Task to complete — Leave out the pictures and output the data verbatim.

***

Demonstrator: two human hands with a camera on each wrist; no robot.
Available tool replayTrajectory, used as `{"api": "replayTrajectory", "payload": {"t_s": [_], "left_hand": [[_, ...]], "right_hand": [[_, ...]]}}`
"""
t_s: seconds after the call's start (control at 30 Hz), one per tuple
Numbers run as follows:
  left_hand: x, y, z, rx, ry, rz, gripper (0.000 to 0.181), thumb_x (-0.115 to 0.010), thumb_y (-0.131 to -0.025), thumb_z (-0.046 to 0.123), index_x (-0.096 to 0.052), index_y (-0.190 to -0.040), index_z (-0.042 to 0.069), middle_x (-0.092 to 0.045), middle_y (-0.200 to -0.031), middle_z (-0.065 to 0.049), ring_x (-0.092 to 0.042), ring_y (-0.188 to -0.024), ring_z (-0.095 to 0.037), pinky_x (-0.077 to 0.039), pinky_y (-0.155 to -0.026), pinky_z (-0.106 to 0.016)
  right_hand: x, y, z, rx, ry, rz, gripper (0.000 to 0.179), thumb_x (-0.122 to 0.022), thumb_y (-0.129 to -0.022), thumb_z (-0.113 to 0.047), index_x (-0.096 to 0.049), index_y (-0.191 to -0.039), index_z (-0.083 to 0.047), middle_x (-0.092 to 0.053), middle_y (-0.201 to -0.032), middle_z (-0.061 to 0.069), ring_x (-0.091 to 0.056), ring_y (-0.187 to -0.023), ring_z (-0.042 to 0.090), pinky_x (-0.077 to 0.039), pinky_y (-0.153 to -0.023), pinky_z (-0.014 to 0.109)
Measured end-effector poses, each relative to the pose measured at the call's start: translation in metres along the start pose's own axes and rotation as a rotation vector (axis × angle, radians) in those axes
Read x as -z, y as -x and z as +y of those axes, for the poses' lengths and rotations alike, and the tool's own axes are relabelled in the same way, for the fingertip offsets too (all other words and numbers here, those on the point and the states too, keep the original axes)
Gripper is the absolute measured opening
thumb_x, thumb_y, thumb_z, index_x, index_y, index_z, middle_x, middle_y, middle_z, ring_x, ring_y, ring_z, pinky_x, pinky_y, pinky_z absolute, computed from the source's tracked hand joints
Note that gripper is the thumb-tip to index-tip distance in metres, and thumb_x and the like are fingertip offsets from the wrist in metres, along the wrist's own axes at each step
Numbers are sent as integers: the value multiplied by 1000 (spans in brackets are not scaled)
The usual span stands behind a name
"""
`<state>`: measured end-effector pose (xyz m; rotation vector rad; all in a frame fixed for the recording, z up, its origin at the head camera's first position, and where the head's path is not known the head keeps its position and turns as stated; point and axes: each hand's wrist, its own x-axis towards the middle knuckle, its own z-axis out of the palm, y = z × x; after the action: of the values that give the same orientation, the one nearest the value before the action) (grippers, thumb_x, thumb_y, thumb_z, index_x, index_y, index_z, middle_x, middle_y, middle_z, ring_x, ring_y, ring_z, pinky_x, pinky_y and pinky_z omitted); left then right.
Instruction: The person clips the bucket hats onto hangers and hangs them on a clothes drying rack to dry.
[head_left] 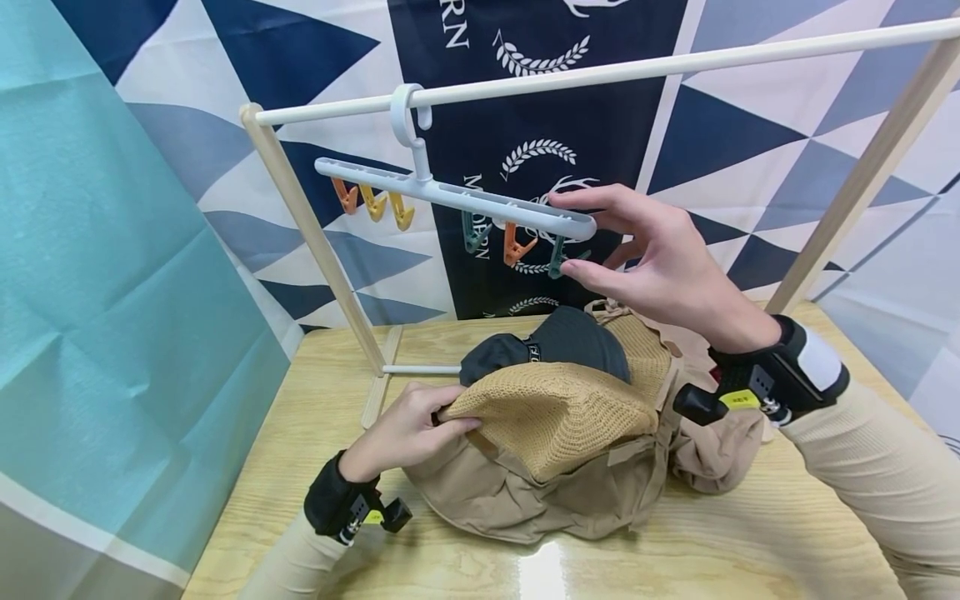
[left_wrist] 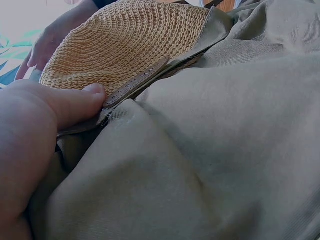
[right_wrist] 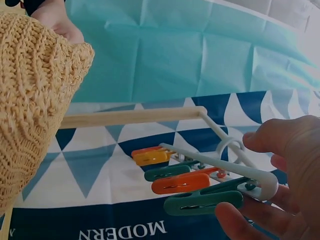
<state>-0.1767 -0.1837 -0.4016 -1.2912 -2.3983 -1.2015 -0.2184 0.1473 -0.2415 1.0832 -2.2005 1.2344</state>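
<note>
The left hand (head_left: pixel 412 425) pinches the edge of a tan woven hat (head_left: pixel 558 412), thumb on the near side; in the left wrist view that thumb lies beside a brown strip on the hat's edge. Around the end of a pale clip hanger (head_left: pixel 457 196), the right hand (head_left: pixel 652 250) is spread with fingers bent. Its thumb tip is right at the outermost green clip (head_left: pixel 557 257), while the index finger reaches over the bar's end. An orange clip (head_left: pixel 516 244) and another green clip (head_left: pixel 472 232) hang further in, with orange and yellow clips on the far half.
The hanger hooks over a white rod (head_left: pixel 600 79) on a wooden frame (head_left: pixel 315 242). Below, a black cap (head_left: pixel 577 337), a khaki fabric item (head_left: pixel 525 500) and another woven piece (head_left: pixel 637 350) are heaped on the wooden table (head_left: pixel 300 467). A teal curtain (head_left: pixel 112 292) stands left.
</note>
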Motion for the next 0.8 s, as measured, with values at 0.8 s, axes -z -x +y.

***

Reply —
Demonstrator: two human hands with a camera on each wrist; no robot.
Available tool replayTrajectory, used as `{"api": "replayTrajectory", "payload": {"t_s": [_], "left_hand": [[_, ...]], "right_hand": [[_, ...]]}}`
"""
t_s: seconds after the call's start (control at 30 Hz), one per tuple
Numbers run as follows:
  left_hand: x, y, z, rx, ry, rz, gripper (0.000 to 0.181), thumb_x (-0.115 to 0.010), thumb_y (-0.131 to -0.025), thumb_z (-0.046 to 0.123), index_x (-0.096 to 0.052), index_y (-0.190 to -0.040), index_z (-0.042 to 0.069), middle_x (-0.092 to 0.045), middle_y (-0.200 to -0.031), middle_z (-0.065 to 0.049), ring_x (-0.092 to 0.042), ring_y (-0.188 to -0.024), ring_z (-0.095 to 0.037), pinky_x (-0.077 to 0.039), pinky_y (-0.155 to -0.026), pinky_z (-0.106 to 0.016)
  right_hand: x, y, z, rx, ry, rz, gripper (0.000 to 0.179), thumb_x (-0.122 to 0.022), thumb_y (-0.129 to -0.022), thumb_z (-0.113 to 0.047), index_x (-0.096 to 0.049), index_y (-0.191 to -0.039), index_z (-0.083 to 0.047), middle_x (-0.092 to 0.053), middle_y (-0.201 to -0.032), middle_z (-0.061 to 0.069), ring_x (-0.091 to 0.056), ring_y (-0.187 to -0.023), ring_z (-0.042 to 0.090), pinky_x (-0.077 to 0.039), pinky_y (-0.153 to -0.023), pinky_z (-0.014 to 0.109)
Measured end-effector poses, each relative to the pose measured at the call's start: translation in metres along the start pose's own axes and rotation as a rotation vector (axis × angle, radians) in those axes
Read x as -z, y as -x and z as +y of those axes, for the poses' lengths and rotations alike, and the tool's own axes are relabelled in the same way, for the fingertip offsets too (all other words and numbers here, those on the point and the states too, keep the original axes)
Gripper is the absolute measured opening
thumb_x, thumb_y, thumb_z, index_x, index_y, index_z, middle_x, middle_y, middle_z, ring_x, ring_y, ring_z, pinky_x, pinky_y, pinky_z absolute, computed from the source's tracked hand joints
Note that gripper is the thumb-tip to index-tip distance in metres, and thumb_x and the like are fingertip offsets from the wrist in metres, along the wrist's own axes at each step
Numbers are sent as integers: the value multiplied by 1000 (spans in brackets are not scaled)
The usual span stands behind a name
"""
`<state>`: measured end-effector pose (xyz m; rotation vector rad; all in a frame fixed for the recording, z up, its origin at the head camera's first position, and where the head's path is not known the head keeps its position and turns as stated; point and axes: each hand's wrist, its own x-axis towards the middle knuckle, its own z-axis out of the palm, y = z × x; after the action: of the values that give the same orientation, the one nearest the value before the action) (grippers, thumb_x, thumb_y, thumb_z, index_x, index_y, index_z, middle_x, middle_y, middle_z, ring_x, ring_y, ring_z, pinky_x, pinky_y and pinky_z omitted); left then right.
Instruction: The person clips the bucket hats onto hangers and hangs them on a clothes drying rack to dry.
[head_left] 
[left_wrist] 
[right_wrist] 
<state>-0.1767 -0.1837 -0.4016 -1.2912 -2.3983 -1.2015 -0.2184 0.1473 -0.2415 1.0832 -2.2005 1.2344</state>
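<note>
The left hand (head_left: pixel 412 425) pinches the edge of a tan woven hat (head_left: pixel 558 412), thumb on the near side; in the left wrist view that thumb lies beside a brown strip on the hat's edge. Around the end of a pale clip hanger (head_left: pixel 457 196), the right hand (head_left: pixel 652 250) is spread with fingers bent. Its thumb tip is right at the outermost green clip (head_left: pixel 557 257), while the index finger reaches over the bar's end. An orange clip (head_left: pixel 516 244) and another green clip (head_left: pixel 472 232) hang further in, with orange and yellow clips on the far half.
The hanger hooks over a white rod (head_left: pixel 600 79) on a wooden frame (head_left: pixel 315 242). Below, a black cap (head_left: pixel 577 337), a khaki fabric item (head_left: pixel 525 500) and another woven piece (head_left: pixel 637 350) are heaped on the wooden table (head_left: pixel 300 467). A teal curtain (head_left: pixel 112 292) stands left.
</note>
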Motion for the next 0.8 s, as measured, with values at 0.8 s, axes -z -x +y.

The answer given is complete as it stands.